Content starts

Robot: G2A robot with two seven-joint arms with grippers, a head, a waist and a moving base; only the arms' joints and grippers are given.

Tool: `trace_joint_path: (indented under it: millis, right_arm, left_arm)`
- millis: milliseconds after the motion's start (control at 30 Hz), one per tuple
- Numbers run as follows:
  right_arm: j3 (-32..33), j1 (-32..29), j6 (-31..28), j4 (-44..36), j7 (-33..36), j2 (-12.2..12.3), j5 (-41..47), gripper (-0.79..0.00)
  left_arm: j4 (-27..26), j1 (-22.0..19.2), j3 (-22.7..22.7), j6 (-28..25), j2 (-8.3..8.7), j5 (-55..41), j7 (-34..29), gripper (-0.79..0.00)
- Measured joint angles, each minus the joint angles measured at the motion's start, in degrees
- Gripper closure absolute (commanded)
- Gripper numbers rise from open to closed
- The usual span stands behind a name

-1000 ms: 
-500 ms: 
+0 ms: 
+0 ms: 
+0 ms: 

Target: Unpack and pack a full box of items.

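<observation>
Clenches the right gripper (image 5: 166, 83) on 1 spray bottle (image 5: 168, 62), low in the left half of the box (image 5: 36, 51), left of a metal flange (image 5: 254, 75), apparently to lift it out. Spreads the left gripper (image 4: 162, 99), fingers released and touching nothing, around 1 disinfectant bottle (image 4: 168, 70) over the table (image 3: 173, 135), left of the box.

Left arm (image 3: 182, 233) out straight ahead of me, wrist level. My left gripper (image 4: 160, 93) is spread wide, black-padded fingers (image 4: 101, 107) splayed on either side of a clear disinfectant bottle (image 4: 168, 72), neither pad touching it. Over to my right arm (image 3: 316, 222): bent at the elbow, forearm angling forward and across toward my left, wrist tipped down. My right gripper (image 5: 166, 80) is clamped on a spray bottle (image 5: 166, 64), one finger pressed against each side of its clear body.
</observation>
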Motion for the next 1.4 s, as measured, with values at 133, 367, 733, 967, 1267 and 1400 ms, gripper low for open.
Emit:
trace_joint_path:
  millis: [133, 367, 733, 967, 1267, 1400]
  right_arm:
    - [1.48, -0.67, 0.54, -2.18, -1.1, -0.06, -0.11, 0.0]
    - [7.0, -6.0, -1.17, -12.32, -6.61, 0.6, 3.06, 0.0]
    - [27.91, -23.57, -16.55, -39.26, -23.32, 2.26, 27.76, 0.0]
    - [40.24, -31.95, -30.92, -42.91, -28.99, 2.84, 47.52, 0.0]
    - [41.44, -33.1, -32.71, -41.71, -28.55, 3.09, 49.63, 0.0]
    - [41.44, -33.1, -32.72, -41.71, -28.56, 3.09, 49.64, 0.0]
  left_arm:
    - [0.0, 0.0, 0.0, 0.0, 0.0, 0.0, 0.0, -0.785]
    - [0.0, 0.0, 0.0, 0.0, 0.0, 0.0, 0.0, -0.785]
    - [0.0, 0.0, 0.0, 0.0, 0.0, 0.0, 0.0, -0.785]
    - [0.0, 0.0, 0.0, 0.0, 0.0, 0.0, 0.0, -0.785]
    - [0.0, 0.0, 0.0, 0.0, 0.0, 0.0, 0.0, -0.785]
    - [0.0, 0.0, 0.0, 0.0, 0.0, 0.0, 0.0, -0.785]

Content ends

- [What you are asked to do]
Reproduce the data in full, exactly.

- [Answer to this problem]
Robot: G2A robot with two seven-joint arms with grippers, a head, a waist and a moving base; only the arms' joints and grippers are given.

Tool: `trace_joint_path: (indented under it: millis, right_arm, left_arm)`
- millis: milliseconds after the motion's start (control at 30 Hz), one per tuple
- Numbers run as follows:
  right_arm: j3 (-32..33), j1 (-32..29), j6 (-31..28), j4 (-44..36), j7 (-33..36), j2 (-12.2..12.3), j5 (-41..47), gripper (-0.79..0.00)
  left_arm: j4 (-27..26), j1 (-22.0..19.2), j3 (-22.7..22.7), j6 (-28..25), j2 (-8.3..8.7), j5 (-55..41), j7 (-34..29), gripper (-0.79..0.00)
- Measured joint angles, each minus the joint angles measured at the motion's start, in degrees
- Gripper closure absolute (commanded)
- Gripper numbers rise from open to closed
- The usual span stands behind a name

-1000 ms: 
-500 ms: 
+0 ms: 
+0 ms: 
+0 ms: 

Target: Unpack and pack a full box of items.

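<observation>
Clenches the right gripper (image 5: 166, 83) on 1 spray bottle (image 5: 168, 62), low in the left half of the box (image 5: 36, 51), left of a metal flange (image 5: 254, 75), apparently to lift it out. Spreads the left gripper (image 4: 162, 99), fingers released and touching nothing, around 1 disinfectant bottle (image 4: 168, 70) over the table (image 3: 173, 135), left of the box.

Left arm (image 3: 182, 233) out straight ahead of me, wrist level. My left gripper (image 4: 160, 93) is spread wide, black-padded fingers (image 4: 101, 107) splayed on either side of a clear disinfectant bottle (image 4: 168, 72), neither pad touching it. Over to my right arm (image 3: 316, 222): bent at the elbow, forearm angling forward and across toward my left, wrist tipped down. My right gripper (image 5: 166, 80) is clamped on a spray bottle (image 5: 166, 64), one finger pressed against each side of its clear body.
</observation>
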Motion for the next 1.4 s, as measured, with values at 133, 367, 733, 967, 1267 and 1400 ms, gripper low for open.
Emit:
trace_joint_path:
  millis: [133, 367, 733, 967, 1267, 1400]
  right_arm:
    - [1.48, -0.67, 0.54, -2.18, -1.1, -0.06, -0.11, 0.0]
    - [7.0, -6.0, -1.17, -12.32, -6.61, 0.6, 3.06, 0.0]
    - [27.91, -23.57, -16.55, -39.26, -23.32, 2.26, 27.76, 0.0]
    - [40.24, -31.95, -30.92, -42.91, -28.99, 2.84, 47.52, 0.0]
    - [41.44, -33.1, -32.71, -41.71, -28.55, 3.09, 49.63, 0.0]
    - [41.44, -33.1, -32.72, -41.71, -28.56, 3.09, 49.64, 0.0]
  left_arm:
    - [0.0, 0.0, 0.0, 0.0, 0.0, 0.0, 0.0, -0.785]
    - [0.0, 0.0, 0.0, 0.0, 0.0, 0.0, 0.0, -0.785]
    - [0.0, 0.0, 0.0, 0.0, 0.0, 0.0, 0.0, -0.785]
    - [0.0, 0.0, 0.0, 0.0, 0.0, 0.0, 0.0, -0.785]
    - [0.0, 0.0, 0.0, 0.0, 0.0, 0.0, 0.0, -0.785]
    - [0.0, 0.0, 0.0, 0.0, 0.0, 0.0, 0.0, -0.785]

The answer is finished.